AMAC Exclusive – By Louis J. Senn
In recent weeks, Republican and Democrat lawmakers as well as top national security officials within the Biden administration have raised serious concerns that the Chinese government may be using TikTok, a popular social media app, to harvest and weaponize data from American users – something that former President Donald Trump warned about back in 2020. But even as Biden’s own advisors raise the alarm about the seriousness of this threat, he has stubbornly refused to take action.
TikTok was launched in 2016 and is owned by Chinese company ByteDance. It quickly rose to become the fastest growing app of all time, and has roughly 100 million downloads in the United States. More than two thirds of American teens are on the platform, which allows users to create short videos accompanied by popular songs or soundbites.

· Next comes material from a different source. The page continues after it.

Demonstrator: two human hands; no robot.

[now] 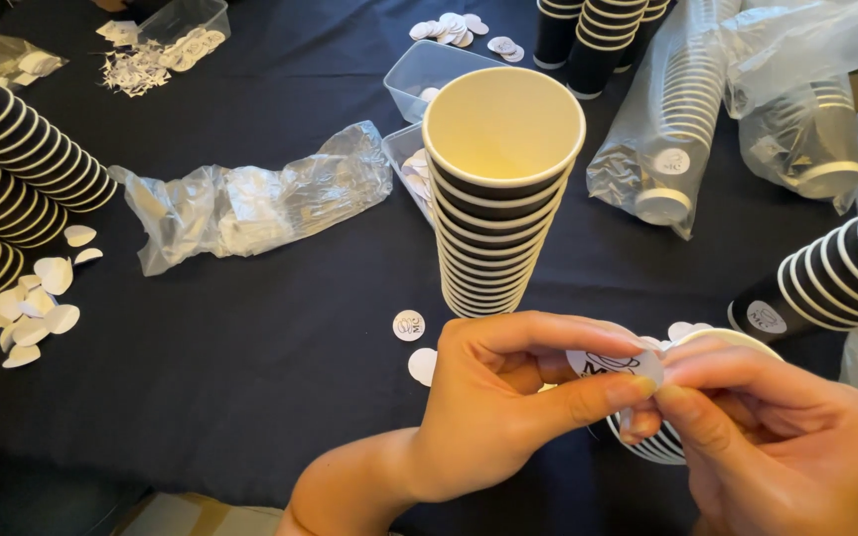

However, the app’s Chinese roots have lawmakers and foreign policy experts worried that the app could pose a serious threat to U.S. national security. According to a 2017 Chinese law, all Chinese businesses are required to assist the Chinese government with intelligence gathering and must share all of their data with Beijing. In practice, this could mean that ByteDance transmits to the Chinese government sensitive information collected from users’ phones that the CCP could use to build files on American users for blackmail, espionage, or other nefarious purposes. With many elected Democrats as well as high-ranking Biden administration officials on the platform, the idea that the Chinese government may be able to remotely access virtually all the information on any phone with TikTok downloaded on it should be deeply concerning.
Earlier this month, Senator Marco Rubio (R-FL) and Representative Mike Gallagher (R-WI) introduced legislation which would ban TikTok and other Chinese-owned social media companies from operating in the United States. Senator Tom Cotton similarly tweeted that “Tik Tok is one of the most massive surveillance programs ever.” In an appearance on Fox News Sunday last week, Virginia Democrat Senator Mark Warner echoed that sentiment, saying that “TikTok is an enormous threat… all of that data that your child is inputting and receiving is being stored somewhere in Beijing.” Even the Director of the FBI said earlier this month that he was “extremely concerned” about the danger posed by TikTok to control data collection on millions of users.”
While fresh revelations about just how much data TikTok could be harvesting have thrust the debate over the app back into the national spotlight, national security concerns posed by the platform are nothing new. In August 2020, President Trump attempted to ban TikTok through an executive order. In his order, Trump cited the risks the app posed to national security due to TikTok’s automatic collection of “vast swaths of information from its users, including internet and other network activity information such as location data and browsing and search history.”
In response, TikTok successfully filed suit to prevent the order from going into effect. Even after the election, as late as December 2020, the Trump administration was continuing to try to find a U.S. company to purchase TikTok’s American business in order to protect Americans’ data.
However, soon after taking office, President Biden reversed course and paved the way for TikTok to continue its U.S. operations. In July 2021, the Biden Administration and TikTok filed a mutual request to drop the lawsuit between the two parties stemming from Trump’s original executive order.
But that didn’t stop the damning stream of revelations about TikTok’s U.S. operations. Through leaked audio in June, ByteDance employees revealed that employees in China had access to all of the data. This seemingly contradicts TikTok’s assurances otherwise. After the leaks and other subsequent reports, this revelation led FCC commissioner Brendan Carr to request that Apple and Google remove TikTok from their respective app stores, stating that: “TikTok is not just another video app. That’s the sheep’s clothing. It harvests swaths of sensitive data that new reports show are being accessed in Beijing.”
Instead of taking action to address these serious concerns, Joe Biden only further embraced the platform – especially as the midterms approached and Democrats desperately needed high turn-out among the younger demographics who predominantly use the platform. In March, the White House infamously provided a briefing to “TikTok stars” on the war in Ukraine, hoping that the top users would peddle the administration’s version of events to their millions of followers. Then, in October, the White House again hosted nearly two dozen TikTok creators in an effort to sell its midterm message to young voters who are more likely to vote Democrat. This strategy led even the normally friendly Washington Post to call Biden and TikTok an “odd couple,” acknowledging that the White House views TikTok as an important political tool in spite of the national security risks it poses.
Democrats’ reliance on TikTok to communicate with younger voters raises other important questions about the potential for China to manipulate the social media feeds of millions of Americans to influence election outcomes.
Americans deserve to know that their government is committed to preventing foreign powers from harvesting their personal data for nefarious political purposes. They should feel confident using the internet without fear that they are serving the interests of U.S. adversaries. But until Biden ends his détente with TikTok – a détente driven, by all indications, for pure political gain – one of the world’s most popular social media platforms will remain an enormous vulnerability to U.S. national security.
Louis J. Senn is a lawyer living in Louisville, Kentucky. He previously served in the Trump administration.